Ada and the girl emerged from the alleyway and into the hazy rush of a morning market. The main street was bustling now, and the strung-up bells chattered together like fettered songbirds. In the square, wooden stalls were shrouded with strips of cloth, and wheeling carts were stacked high with books and teetering boxes. The air was spiced with cinnamon, which was so rare to smell in Little Crestbury that it tingled Ada's nose.
The girl led the way, marching down the cobblestones as though she had not been sprawled upon them five minutes earlier. She kept her fingers clasped around Ada's, like five tiny tethers fastening her to the earth. Still a little numb, Ada said, "Slow down. That man in the alley, did he hurt you?"
"Nu'uh," replied the girl.
"What—" Ada broke off, considering whether to reword her question. "What did he want with you?"
The girl sniffed, creasing the skin across her stout nose. "They're always doing stuff like that. I just shouldn't've gone out without Papa this morning, that's all."

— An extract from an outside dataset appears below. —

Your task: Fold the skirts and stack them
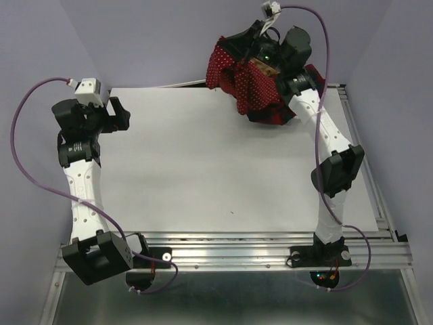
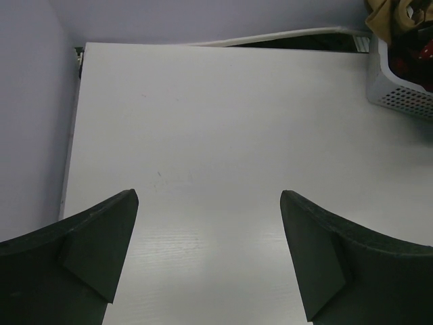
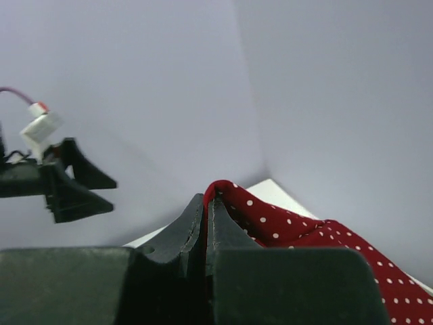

At that, the girl tugged Ada along more quickly, ducking between the crowds in a practised pathway. The city folk flittered around the square like moths drawn to matchsticks, bustling this way and that. Their clothes were stitched from thin fabrics, often in earthen tones that blended with the stonework. Long skirts swirled across the ground with hems stained a sooty black, while coarse tunics cinched in the sleeves of cotton shirts.
There were few who wore fabrics as rich as the velvet of Ada's cloak, though she didn't stand out as many people had hoods pulled up to cover their faces. One woman rushed past Ada, the pattering of her footsteps quick and nimble as she kept her eyes fixed on the cobblestones. Then an elderly man scuttled by with a shawl dragged low across his head, unidentifiable were it not for the wrinkles that marked his arthritic fingers.
The girl pulled Ada past them all, even as her boots caught on crates piled with fruit, and an apple bounced down and began rolling away. Ada went to grab it, but her hood slipped and she stumbled to a halt trying to keep it in place.
"Min!" The loud voice parted a group of men on their left. "You stop right there, young lady."
The girl's nose wrinkled up again as she untangled her fingers from Ada's. Smoothing down the front of her smock, she turned with a smile arranged sweetly on her face.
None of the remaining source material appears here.